For front-end clients distribution, mobile app stores and Amazon cloudfront are designed to be highly scalable so no need to worry about that point.

Backend API

For the back-end part, Amazon EC2 Auto Scaling can be leveraged to automatically scale your Nodejs servers when required. Amazon Elastic Load Balancer works well with EC2 Auto Scaling. Here is a tutorial about how to achieve it.

Another way to achieve scalability is to use Amazon API Gateway in combination with AWS Lambda. The first lets you define endpoints for your API. The second lets you execute functions without managing any server. This is called Serverless Computing. Express application servers can easily be updated to run as lambda function using serverless-http npm module. It will be triggered when front-end clients fire HTTPS requests to your defined APIs. Amazon API Gateway is highly available and scalable and you can use your own domains and subdomains to trigger it. Amazon API Gateway + AWS Lambda can be used as a replacement for Amazon Elastic Load Balancer + Amazon EC2 Auto Scaling + EC2 with less administration overhead. It should also cost less. It costs nothing when you have no or low traffic.

Database

Coming to database, it is not as easy to scale as computing since most databases can support a limited number of open connections, depending on the database server and the underlying machine available memory.

The first step scaling database layer is to use some pooling mechanism that can recycle connections and manage them in an efficient way. Amazon RDS Proxy achieves this pooling mechanism for serverless applications that use AWS lambda. But even if it improves and optimizes connection management to your RDS instance, the proxy is not sufficient in case of heavy load. Once the pool is saturated due to high number of concurrent requests, the remaining requests will be delayed and will probably time out.

The second step, is to use a memory cache like Redis or the equivalent AWS offer called Amazon ElasticCache. Memory caches are incredibly fast and have a very low latency. They also have much lighter connection management mechanisms and support a much higher number of simultanous connections. So you will need to implement your data access methods in your application in a way that they look for data in the cache first, and only if it is not available or is outdated, retrieve it from database. Obviously, this is rather applicable to the read operations. Write operations should be done on the database for consistency. One way to scale write operations is to handle them asynchronically. An example implementation would be to send write commands to an Amazon SQS queue and have them executed by another lambda function. This way, write operations and database connections are made in a predictable manner.

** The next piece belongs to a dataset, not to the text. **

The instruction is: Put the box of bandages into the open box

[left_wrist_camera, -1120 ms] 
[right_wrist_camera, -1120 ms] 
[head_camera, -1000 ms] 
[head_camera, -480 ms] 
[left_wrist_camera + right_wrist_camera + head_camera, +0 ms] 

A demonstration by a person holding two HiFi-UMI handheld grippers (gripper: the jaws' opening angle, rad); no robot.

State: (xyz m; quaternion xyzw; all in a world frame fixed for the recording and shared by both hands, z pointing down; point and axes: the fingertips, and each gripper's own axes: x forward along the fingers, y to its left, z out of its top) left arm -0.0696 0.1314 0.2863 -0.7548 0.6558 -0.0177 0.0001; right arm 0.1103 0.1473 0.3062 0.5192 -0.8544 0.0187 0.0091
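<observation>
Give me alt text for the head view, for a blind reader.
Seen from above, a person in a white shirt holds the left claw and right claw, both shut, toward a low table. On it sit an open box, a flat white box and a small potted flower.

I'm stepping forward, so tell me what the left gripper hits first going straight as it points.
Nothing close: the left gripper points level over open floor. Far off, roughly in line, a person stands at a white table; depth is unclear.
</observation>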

Please note as well that to have a highly available memory cache setup you need either use multiple instances of Redis with sentinels or use Amazon ElasticCache with replicas.

Client Side Caching

Implementing caching on front-end client side can be benefical for two aspects :

1. It allows to reduce the load on the back-end by serving data that does not change frequently from local cache.
2. It provides a better overall user experience, allowing users to still use some parts of your application when your back-end is not reachable. This typically happens when a mobile user has no internet connection. Users appreciate when they can still use applications offline.

A simple cache can be implemented as a key,value,ttl array with 3 simple methods :

• set(key,value[,ttl]) : store or update an object in the cache indexed by key with optional time to live
• get(key) : get the object indexed by key if it exists and is not expired
• getCacheEntry(key) : get the object indexed by key even if it has expired. The result could be something like {object : …, expired: true|false}

SharedPreferences could be used to store cache data in Android if it is relatively small. On Web application side, LocalStorage can be leveraged to achieve the same. One more convenient way is to use LocalForage which abstracts the underlying storage APIs and use the optimal ones when available.

Conclusion

I hope this article was a helpful overview. There is no step by step tutorial or code snippets but this is intended to be a quick overview about making your application scalable and highly available. I used most of these concepts to architect couponfog the coupons app.